(WHAT TO PRODUCE): Find the line containing "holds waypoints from" in the listing below. Repeat it exactly, along with each following line up to and including the one containing "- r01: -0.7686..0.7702".

* * * * *

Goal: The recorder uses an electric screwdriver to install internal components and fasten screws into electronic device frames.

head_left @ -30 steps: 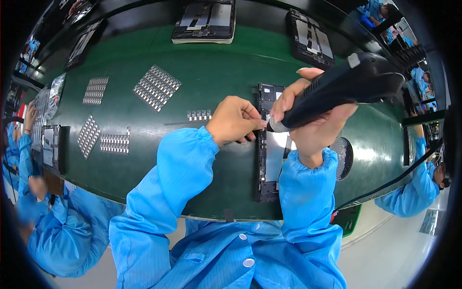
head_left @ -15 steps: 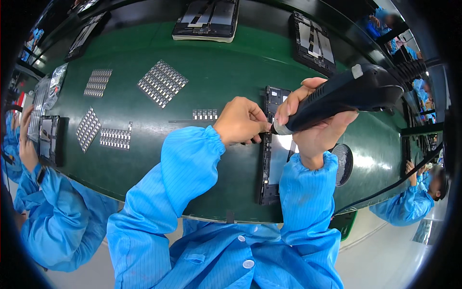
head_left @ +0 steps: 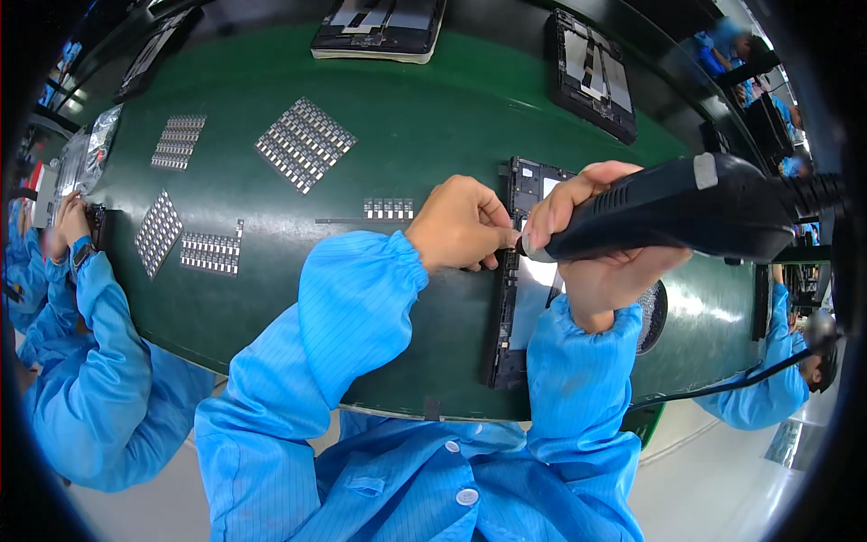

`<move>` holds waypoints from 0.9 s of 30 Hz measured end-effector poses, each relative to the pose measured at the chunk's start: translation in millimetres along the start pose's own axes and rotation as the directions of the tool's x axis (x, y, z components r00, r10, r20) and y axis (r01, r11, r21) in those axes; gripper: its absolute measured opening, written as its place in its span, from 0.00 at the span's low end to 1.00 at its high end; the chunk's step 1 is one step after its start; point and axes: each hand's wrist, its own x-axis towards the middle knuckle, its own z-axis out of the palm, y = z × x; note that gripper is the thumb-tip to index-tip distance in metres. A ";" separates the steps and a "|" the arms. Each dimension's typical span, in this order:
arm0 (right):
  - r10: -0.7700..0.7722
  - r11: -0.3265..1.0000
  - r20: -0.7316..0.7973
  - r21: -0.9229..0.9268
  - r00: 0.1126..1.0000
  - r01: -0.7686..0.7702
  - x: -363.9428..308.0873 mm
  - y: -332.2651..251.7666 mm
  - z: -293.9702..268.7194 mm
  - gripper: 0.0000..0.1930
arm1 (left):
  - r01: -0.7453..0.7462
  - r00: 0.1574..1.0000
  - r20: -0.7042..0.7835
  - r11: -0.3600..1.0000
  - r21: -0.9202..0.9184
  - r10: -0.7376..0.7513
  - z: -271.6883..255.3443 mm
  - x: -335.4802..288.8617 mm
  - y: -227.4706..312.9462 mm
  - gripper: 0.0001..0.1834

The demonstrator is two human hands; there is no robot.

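Observation:
My right hand grips a black corded electric screwdriver, held nearly level. Its grey nose points left, at the inner edge of an opened tablet lying on the green table. Just beside that nose, the fingertips of my left hand are pinched together over the tablet's left edge. Whatever sits between them is too small to make out. Tool and right hand cover part of the tablet. Left of my left hand lie a short strip of small circuit boards and a thin dark bar.
Panels of small boards are spread across the left half. Opened tablets stand along the far side. A round black mesh dish sits right of my right wrist. The cable trails at right. A person's arm reaches in at left.
The screwdriver's body has swung lower and rightward, its nose staying near my left fingertips. My left hand keeps its pinch. At left, the person's hands have moved together over their device.

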 end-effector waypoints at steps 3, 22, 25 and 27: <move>-0.040 0.999 0.084 0.007 0.996 0.040 -2.0 3.3 -2.9 0.48 | -0.016 1.000 0.008 1.000 -0.023 0.016 -1.3 -0.7 -0.3 0.05; -0.318 0.948 -0.236 -0.110 0.918 0.300 -59.8 -81.8 -117.1 0.49 | -0.013 0.803 -0.360 0.617 0.787 0.476 -62.9 -81.2 -17.2 0.17; -0.351 0.937 -0.306 -0.115 0.885 0.331 -77.5 -76.5 -147.4 0.47 | -0.087 0.803 -0.287 0.579 0.811 0.523 -70.5 -78.8 -28.1 0.14; -0.363 0.932 -0.349 -0.126 0.864 0.341 -84.8 -71.6 -158.2 0.46 | -0.145 0.797 -0.222 0.534 0.833 0.562 -66.5 -73.7 -24.8 0.14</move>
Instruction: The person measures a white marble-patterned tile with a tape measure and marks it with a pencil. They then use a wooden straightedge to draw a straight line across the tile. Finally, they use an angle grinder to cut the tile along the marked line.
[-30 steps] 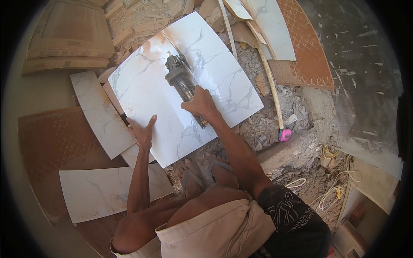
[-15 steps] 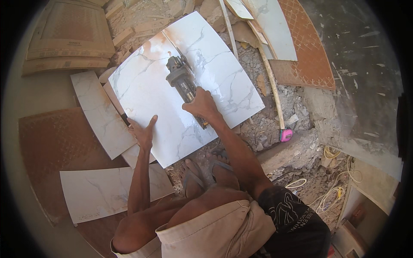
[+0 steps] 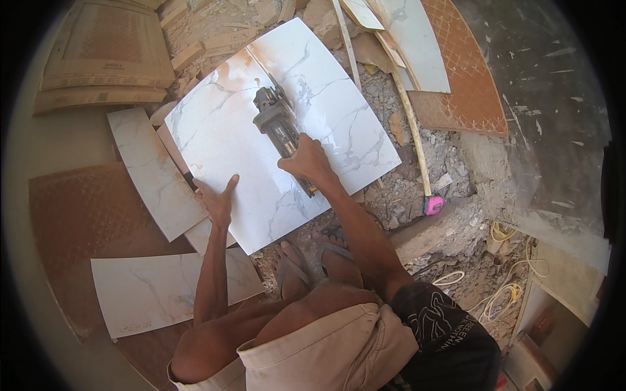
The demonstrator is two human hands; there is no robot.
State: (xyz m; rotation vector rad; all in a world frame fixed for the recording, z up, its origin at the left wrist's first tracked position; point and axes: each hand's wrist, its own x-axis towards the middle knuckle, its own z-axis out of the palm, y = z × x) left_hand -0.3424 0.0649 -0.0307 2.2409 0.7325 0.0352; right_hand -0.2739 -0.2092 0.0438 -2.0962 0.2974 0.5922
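Observation:
A large white marble-patterned tile (image 3: 222,140) lies at an angle in front of me, with a reddish dusty patch by its far edge. My right hand (image 3: 309,160) is wrapped around the body of a dark angle grinder (image 3: 277,127) on the tile. The grinder's head points away from me, its disc edge-on along a thin cut line (image 3: 258,60) that runs to the far edge. My left hand (image 3: 215,199) holds the tile's left edge, thumb on the white face and fingers over the side; its fingertips are partly hidden.
Tile pieces (image 3: 153,176) lie at the left, near stacked cardboard boxes (image 3: 107,49). Rubble (image 3: 450,156) surrounds the tile. On the right are a wooden stick (image 3: 412,130), a pink tape measure (image 3: 433,205), coiled cable (image 3: 502,303) and more tiles (image 3: 417,45). My sandalled feet (image 3: 293,264) are at the near edge.
The grinder and my right hand have shifted very slightly toward me and to the right. My left hand and the tile stay where they were.

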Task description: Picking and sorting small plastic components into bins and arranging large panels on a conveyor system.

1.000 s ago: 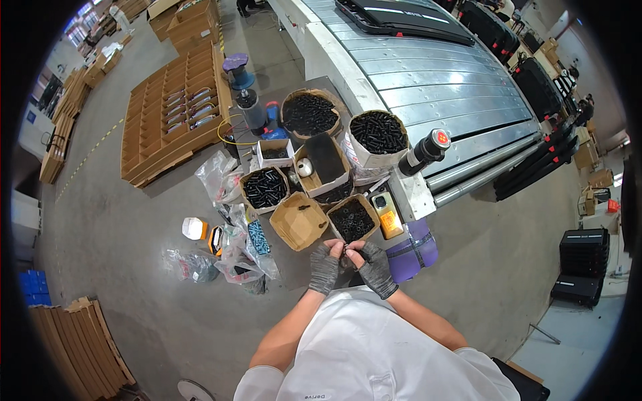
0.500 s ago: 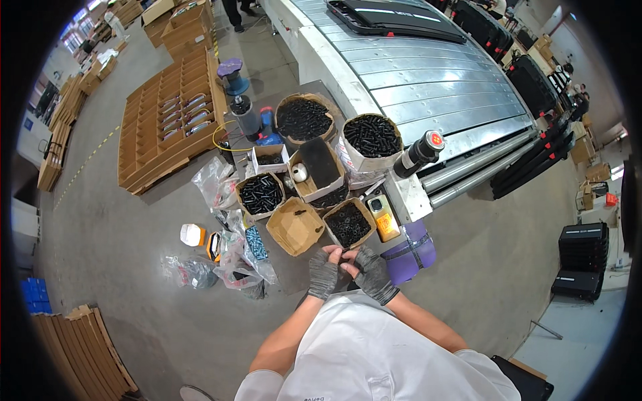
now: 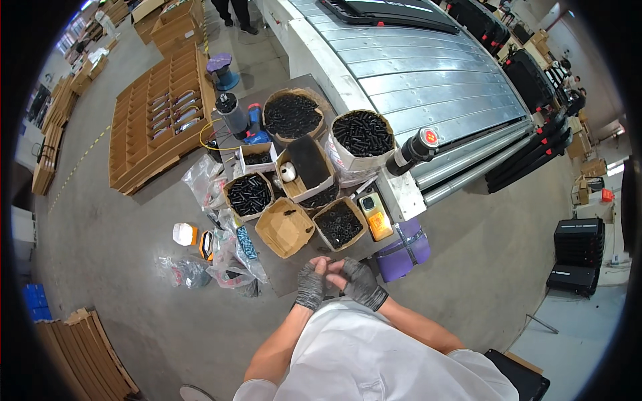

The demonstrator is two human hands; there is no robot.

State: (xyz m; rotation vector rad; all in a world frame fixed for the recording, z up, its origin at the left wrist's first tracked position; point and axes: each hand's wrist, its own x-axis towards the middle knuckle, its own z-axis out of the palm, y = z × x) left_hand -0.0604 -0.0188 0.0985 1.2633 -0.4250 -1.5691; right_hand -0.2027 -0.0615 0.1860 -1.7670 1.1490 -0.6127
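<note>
In grey fingerless gloves, my left hand (image 3: 311, 284) and my right hand (image 3: 362, 284) meet at the fingertips just in front of the bench. Both are closed in a pinch; whatever is between the fingers is too small to make out. Beyond them lies a box of small black ring-like parts (image 3: 339, 224). Left of it sits an open cardboard box (image 3: 279, 235) with a black bolt (image 3: 289, 212) inside. Another box holds black bolts (image 3: 250, 194).
A phone (image 3: 376, 217) and a purple strapped bundle (image 3: 404, 250) lie right of the boxes. A black cylinder with a red top (image 3: 414, 150) stands by the metal roller conveyor (image 3: 414, 80). Plastic bags (image 3: 231, 257) lie on the left, beside blue screws (image 3: 246, 242). A blue-red power tool (image 3: 255, 123) stands behind.
The view has shifted a little, so the bench and boxes appear further left. My hands remain together, now slightly lower and further from the boxes, with the fingers rearranged.
</note>
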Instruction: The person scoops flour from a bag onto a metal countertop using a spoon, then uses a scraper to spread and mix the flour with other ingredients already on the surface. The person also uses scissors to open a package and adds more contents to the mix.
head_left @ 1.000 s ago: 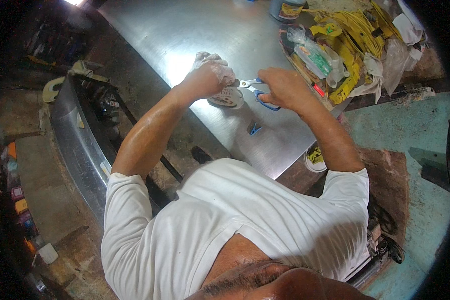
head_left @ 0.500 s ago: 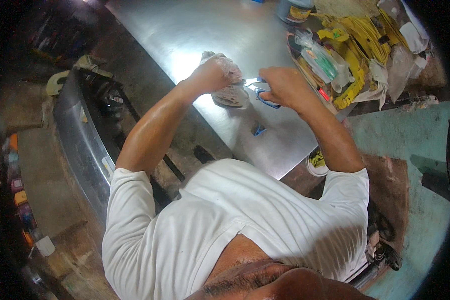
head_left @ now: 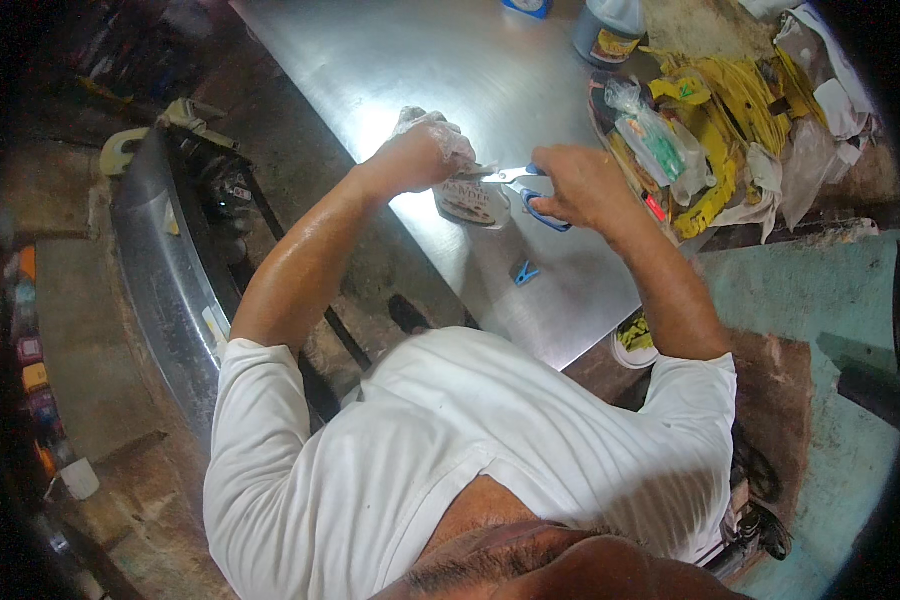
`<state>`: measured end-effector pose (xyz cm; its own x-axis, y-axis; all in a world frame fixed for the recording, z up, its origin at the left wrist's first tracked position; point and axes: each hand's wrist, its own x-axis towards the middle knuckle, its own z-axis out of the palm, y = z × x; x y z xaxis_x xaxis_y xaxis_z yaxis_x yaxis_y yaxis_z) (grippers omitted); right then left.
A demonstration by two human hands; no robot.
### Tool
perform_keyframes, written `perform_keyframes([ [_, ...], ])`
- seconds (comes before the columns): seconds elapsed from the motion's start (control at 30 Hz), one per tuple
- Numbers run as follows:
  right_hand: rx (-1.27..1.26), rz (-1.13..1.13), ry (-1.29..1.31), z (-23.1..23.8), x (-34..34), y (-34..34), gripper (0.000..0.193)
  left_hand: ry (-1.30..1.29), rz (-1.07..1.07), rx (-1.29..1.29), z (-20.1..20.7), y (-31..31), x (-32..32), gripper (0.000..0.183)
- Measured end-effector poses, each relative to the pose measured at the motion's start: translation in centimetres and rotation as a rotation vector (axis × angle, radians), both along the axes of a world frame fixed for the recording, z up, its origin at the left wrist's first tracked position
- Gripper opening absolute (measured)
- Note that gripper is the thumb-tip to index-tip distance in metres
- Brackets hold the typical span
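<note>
packet (head_left: 470, 207) partly hidden, scissors (head_left: 507, 176) partly covered, blue object (head_left: 528, 8) cut off above

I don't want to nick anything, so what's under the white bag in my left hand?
The metal tabletop shows around the white bag, with a blue clothespin nearer you. What lies directly beneath is hidden by the bag itself.

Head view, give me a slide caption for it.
Left hand grips a printed plastic bag while the right hand holds blue-handled scissors near its top, over a metal tabletop.
</note>
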<state>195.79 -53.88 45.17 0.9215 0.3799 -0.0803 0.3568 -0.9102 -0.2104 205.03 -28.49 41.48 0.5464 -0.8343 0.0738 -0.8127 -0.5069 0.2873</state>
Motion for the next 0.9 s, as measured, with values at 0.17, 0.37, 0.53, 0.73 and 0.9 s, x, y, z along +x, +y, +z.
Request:
perform_keyframes([
  [0.17, 0.016, 0.014, 0.002, -0.9, 0.2, -0.5, 0.031, -0.022, 0.032, -0.009, -0.2, -0.3, -0.4, 0.016],
  [0.37, 0.001, -0.003, 0.041, -0.7, 0.0, -0.5, 0.033, -0.094, -0.007, 0.033, -0.1, -0.2, -0.6, 0.014],
  [0.53, 0.060, -0.019, -0.021, -0.7, -0.2, 0.6, 0.037, 0.024, 0.036, -0.065, -1.4, -0.1, 0.0, 0.013],
  [0.73, 0.045, -0.012, 0.029, -1.7, 0.7, 0.4, 0.039, 0.056, 0.084, -0.024, 0.7, -0.7, -1.0, 0.019],
  [0.9, 0.011, 0.005, 0.062, -1.0, 0.9, 0.1, 0.035, 0.024, 0.088, -0.051, 0.2, -0.4, -0.6, 0.016],
])
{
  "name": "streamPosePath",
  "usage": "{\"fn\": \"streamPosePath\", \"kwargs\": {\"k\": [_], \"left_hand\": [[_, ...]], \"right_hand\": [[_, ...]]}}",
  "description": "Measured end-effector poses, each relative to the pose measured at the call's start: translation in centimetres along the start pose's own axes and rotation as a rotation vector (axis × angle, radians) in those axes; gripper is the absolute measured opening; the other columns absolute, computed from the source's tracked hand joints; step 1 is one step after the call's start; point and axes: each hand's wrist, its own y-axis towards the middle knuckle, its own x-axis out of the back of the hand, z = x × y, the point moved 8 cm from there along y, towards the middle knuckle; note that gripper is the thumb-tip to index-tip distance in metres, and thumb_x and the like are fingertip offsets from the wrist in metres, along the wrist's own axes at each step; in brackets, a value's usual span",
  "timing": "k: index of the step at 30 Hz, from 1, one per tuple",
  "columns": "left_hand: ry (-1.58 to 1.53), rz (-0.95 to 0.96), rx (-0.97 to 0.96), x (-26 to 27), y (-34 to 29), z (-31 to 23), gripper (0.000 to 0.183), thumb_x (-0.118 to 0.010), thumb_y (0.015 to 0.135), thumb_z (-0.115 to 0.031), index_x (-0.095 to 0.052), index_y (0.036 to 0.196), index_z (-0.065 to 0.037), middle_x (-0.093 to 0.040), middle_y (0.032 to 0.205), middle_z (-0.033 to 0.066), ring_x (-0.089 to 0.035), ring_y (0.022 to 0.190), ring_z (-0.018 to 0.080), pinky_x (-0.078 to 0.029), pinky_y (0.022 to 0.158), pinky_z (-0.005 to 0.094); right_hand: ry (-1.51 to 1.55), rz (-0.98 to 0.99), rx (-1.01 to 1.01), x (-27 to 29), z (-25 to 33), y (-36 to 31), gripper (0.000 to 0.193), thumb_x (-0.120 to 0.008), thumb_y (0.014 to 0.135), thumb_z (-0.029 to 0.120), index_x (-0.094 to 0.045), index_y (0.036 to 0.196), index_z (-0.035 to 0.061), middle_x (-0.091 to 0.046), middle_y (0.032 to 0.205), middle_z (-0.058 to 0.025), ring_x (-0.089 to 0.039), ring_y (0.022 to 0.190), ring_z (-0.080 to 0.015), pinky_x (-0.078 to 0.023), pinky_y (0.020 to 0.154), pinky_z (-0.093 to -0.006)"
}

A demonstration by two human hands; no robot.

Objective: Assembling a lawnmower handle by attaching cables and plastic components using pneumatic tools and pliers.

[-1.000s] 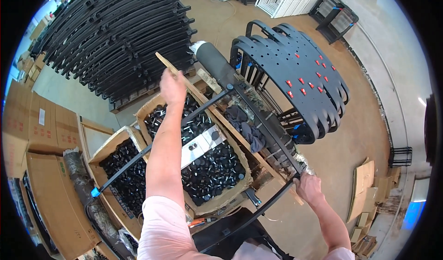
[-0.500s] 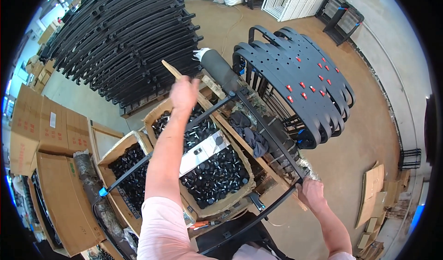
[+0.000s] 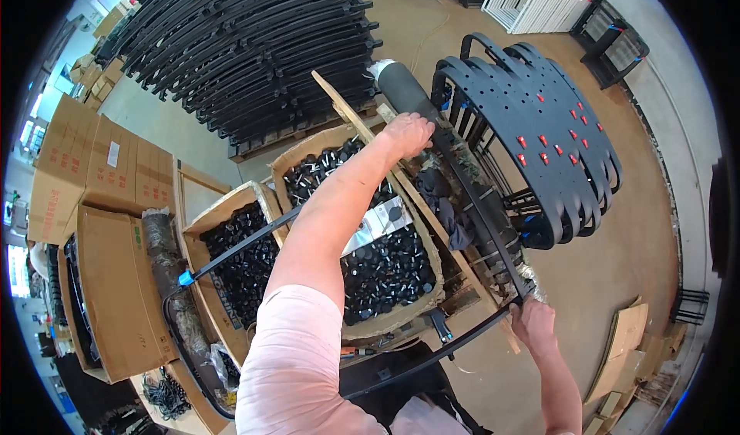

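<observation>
A black metal tube frame (image 3: pixel 482 204) lies across the boxes and the padded roll in front of me. My right hand (image 3: pixel 533 323) is closed round its near right corner. At its far corner is my left hand (image 3: pixel 408 136), fingers curled in and touching the tube. Whatever those fingers pinch is hidden. Below my left arm, a cardboard box (image 3: pixel 432 269) holds black round-headed screw feet (image 3: pixel 389 273) with metal shanks. A white and grey card (image 3: pixel 378 225) rests on them, partly covered by the arm. A blue cap (image 3: pixel 186 278) marks the frame's left end.
Black curved panels with red pieces (image 3: pixel 546 157) stand to the right. Behind the boxes rises a tall stack of black frames (image 3: pixel 254 49). Another box (image 3: pixel 243 269) holds black parts. Wooden slats (image 3: pixel 347 107) run beside the roll; brown cartons (image 3: pixel 116 281) stand left.
My left hand has moved right from above the wooden slat to the frame's far corner. My right hand stays on its corner. The view has shifted, so the scene sits farther right.
</observation>
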Motion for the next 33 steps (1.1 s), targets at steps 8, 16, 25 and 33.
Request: {"fn": "streamPosePath", "kwargs": {"k": [8,16,25,33], "left_hand": [[-0.586,-0.278,0.359,-1.9,-12.8,-7.3,0.017,-0.066,0.097,-0.021,-0.068,0.106,-0.007,-0.068,0.102,0.0156,-0.066,0.100,0.0389,-0.054,0.087,0.0486],[-0.518,0.001,0.698,-14.0,-20.1,2.6,0.022,-0.070,0.090,-0.015,-0.070,0.112,-0.009,-0.069,0.114,0.0145,-0.066,0.107,0.0392,-0.053,0.091,0.0499],[-0.721,-0.366,0.941,-10.7,-29.2,0.7,0.023,-0.067,0.098,-0.018,-0.062,0.112,-0.002,-0.063,0.116,0.0232,-0.063,0.103,0.0452,-0.052,0.092,0.0506],[-1.488,-0.424,1.194,1.9,-44.5,-19.7,0.022,-0.056,0.108,-0.014,-0.056,0.126,-0.002,-0.067,0.099,0.0070,-0.066,0.091,0.0121,-0.055,0.081,0.0303]], "right_hand": [[0.007,-0.030,-0.045,0.4,-2.6,-0.6,0.053,-0.066,0.095,0.035,-0.066,0.119,-0.0127,-0.073,0.079,-0.0221,-0.074,0.076,-0.0372,-0.058,0.068,-0.0469],[0.008,0.089,-0.051,0.9,-1.3,0.1,0.041,-0.069,0.094,0.035,-0.068,0.103,-0.0046,-0.072,0.083,-0.0245,-0.073,0.080,-0.0402,-0.057,0.073,-0.0505],[0.395,-0.181,0.394,9.7,15.9,5.5,0.021,-0.072,0.092,0.021,-0.071,0.106,0.0053,-0.073,0.096,-0.0153,-0.070,0.093,-0.0367,-0.056,0.083,-0.0452],[0.378,-0.322,0.857,3.8,37.3,18.9,0.024,-0.066,0.090,0.013,-0.070,0.113,0.0084,-0.067,0.110,-0.0154,-0.066,0.106,-0.0352,-0.055,0.092,-0.0458]]}}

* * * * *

(RESULT):
`<move>` holds waypoints from 0.9 s of 30 Hz measured end-effector poses, each relative to the pose measured at the chunk's start: translation in millimetres along the start pose's own axes and rotation as the directions of the tool's x axis (x, y, z components r00, r10, r20) and y axis (r01, r11, r21) in those axes; gripper: its absolute measured opening, written as its place in its span, from 0.00 at the span's low end to 1.00 at its high end; the chunk's step 1 is one step after its start; point and axes: each hand's wrist, its own x-axis towards the middle knuckle, its own z-axis out of the palm, y = z × x; note that gripper is the thumb-tip to index-tip distance in metres. A ";" separates the steps and a "|" the arms. Each dimension's typical span, in this order:
arm0 (right):
  - r10: -0.7700..0.7722
  - r11: -0.3265..1.0000
  - r20: -0.7316..0.7973
  - r21: -0.9229..0.9268
  - r00: 0.1126..1.0000
  - r01: -0.7686..0.7702

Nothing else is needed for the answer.